__EXERCISE OBJECTIVE__:
Could you please transcribe the data exactly, without the pictures?

__SOURCE DATA__:
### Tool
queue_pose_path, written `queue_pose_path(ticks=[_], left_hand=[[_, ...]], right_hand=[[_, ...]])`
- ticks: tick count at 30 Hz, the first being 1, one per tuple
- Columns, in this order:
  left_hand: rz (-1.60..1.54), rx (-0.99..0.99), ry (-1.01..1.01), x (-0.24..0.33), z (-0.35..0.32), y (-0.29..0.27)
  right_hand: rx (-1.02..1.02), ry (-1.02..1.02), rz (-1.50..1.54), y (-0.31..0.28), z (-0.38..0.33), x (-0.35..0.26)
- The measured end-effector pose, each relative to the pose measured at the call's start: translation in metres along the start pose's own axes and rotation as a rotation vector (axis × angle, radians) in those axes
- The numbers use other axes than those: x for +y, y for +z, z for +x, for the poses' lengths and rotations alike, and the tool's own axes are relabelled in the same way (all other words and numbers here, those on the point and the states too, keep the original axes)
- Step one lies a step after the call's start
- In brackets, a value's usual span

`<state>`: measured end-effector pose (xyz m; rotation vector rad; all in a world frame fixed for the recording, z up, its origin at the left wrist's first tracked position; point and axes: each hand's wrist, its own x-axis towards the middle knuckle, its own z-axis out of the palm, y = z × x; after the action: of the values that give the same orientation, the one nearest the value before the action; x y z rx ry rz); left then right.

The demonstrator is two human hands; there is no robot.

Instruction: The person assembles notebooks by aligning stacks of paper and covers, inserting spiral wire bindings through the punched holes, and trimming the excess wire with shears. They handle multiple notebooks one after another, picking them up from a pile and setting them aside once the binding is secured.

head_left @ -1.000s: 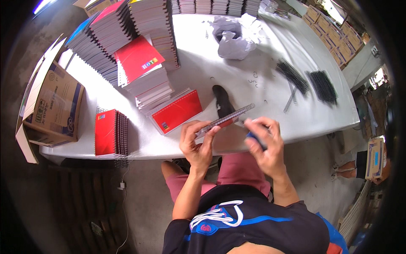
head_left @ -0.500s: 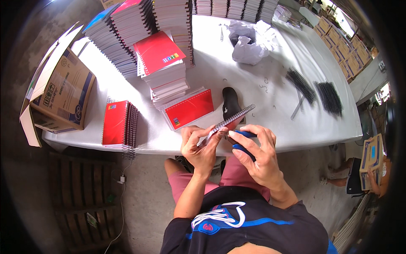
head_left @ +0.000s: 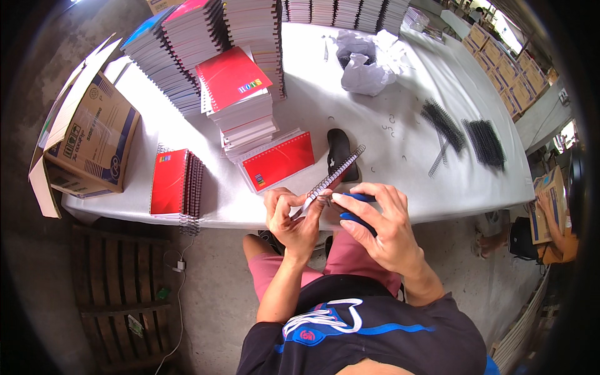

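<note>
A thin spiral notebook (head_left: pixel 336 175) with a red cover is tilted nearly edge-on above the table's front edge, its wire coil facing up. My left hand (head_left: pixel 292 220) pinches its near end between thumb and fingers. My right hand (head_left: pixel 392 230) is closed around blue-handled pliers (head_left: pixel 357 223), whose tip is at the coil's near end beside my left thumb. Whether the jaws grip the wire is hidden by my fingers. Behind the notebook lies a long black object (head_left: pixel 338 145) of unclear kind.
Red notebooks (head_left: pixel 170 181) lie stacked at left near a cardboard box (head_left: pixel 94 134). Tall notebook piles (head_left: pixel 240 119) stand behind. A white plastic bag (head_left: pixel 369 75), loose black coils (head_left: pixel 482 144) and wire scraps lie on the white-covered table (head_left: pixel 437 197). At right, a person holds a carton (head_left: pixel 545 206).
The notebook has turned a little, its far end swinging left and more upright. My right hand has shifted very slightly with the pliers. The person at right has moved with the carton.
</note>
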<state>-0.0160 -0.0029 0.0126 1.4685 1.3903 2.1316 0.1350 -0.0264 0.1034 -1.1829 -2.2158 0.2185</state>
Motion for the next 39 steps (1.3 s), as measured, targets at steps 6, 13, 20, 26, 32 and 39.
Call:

__SOLVED EXERCISE__:
### Tool
queue_pose_path, written `queue_pose_path(ticks=[_], left_hand=[[_, ...]], right_hand=[[_, ...]])`
- ticks: tick count at 30 Hz, the first being 1, one per tuple
- Columns, in this order:
  left_hand: rz (-1.60..1.54), rx (-0.99..0.99), ry (-1.01..1.01), x (-0.24..0.33), z (-0.35..0.32), y (-0.29..0.27)
  right_hand: rx (-1.02..1.02), ry (-1.02..1.02), rz (-1.50..1.54), y (-0.31..0.28), z (-0.38..0.33), x (-0.35..0.26)
- The measured end-effector pose, each relative to the pose measured at the call's start: translation in metres along the start pose's own axes and rotation as a rotation vector (axis × angle, radians) in those axes
- The numbers use other axes than those: x for +y, y for +z, z for +x, for the poses' lengths and rotations alike, and the tool's own axes are relabelled in the same way (all other words and numbers here, those on the point and the states too, keep the original axes)
- Step one lies a step after the call's start
- In brackets, a value's usual span

`<state>`: measured end-effector pose (xyz m; rotation vector rad; all in a world frame fixed for the recording, z up, its origin at the left wrist's first tracked position; point and axes: each hand's wrist, its own x-axis towards the middle knuckle, its own z-axis out of the palm, y = z × x; after the action: of the values that give the same orientation, the one nearest the value before the action; x y z rx ry rz); left then right.

The demonstrator is two human hands; there is no robot.

Instruction: The person assembles notebooks by aligning stacks of paper and covers, inserting spiral wire bindings through the punched holes, and trimming the excess wire with shears. They handle multiple notebooks one after another, picking them up from a pile and setting them aside once the binding is secured.

head_left @ -1.000s: 
head_left @ -0.500s: 
head_left @ +0.000s: 

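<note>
A thin spiral notebook (head_left: pixel 336 175) with a red cover is tilted nearly edge-on above the table's front edge, its wire coil facing up. My left hand (head_left: pixel 292 220) pinches its near end between thumb and fingers. My right hand (head_left: pixel 392 230) is closed around blue-handled pliers (head_left: pixel 357 223), whose tip is at the coil's near end beside my left thumb. Whether the jaws grip the wire is hidden by my fingers. Behind the notebook lies a long black object (head_left: pixel 338 145) of unclear kind.
Red notebooks (head_left: pixel 170 181) lie stacked at left near a cardboard box (head_left: pixel 94 134). Tall notebook piles (head_left: pixel 240 119) stand behind. A white plastic bag (head_left: pixel 369 75), loose black coils (head_left: pixel 482 144) and wire scraps lie on the white-covered table (head_left: pixel 437 197). At right, a person holds a carton (head_left: pixel 545 206).
The notebook has turned a little, its far end swinging left and more upright. My right hand has shifted very slightly with the pliers. The person at right has moved with the carton.
</note>
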<state>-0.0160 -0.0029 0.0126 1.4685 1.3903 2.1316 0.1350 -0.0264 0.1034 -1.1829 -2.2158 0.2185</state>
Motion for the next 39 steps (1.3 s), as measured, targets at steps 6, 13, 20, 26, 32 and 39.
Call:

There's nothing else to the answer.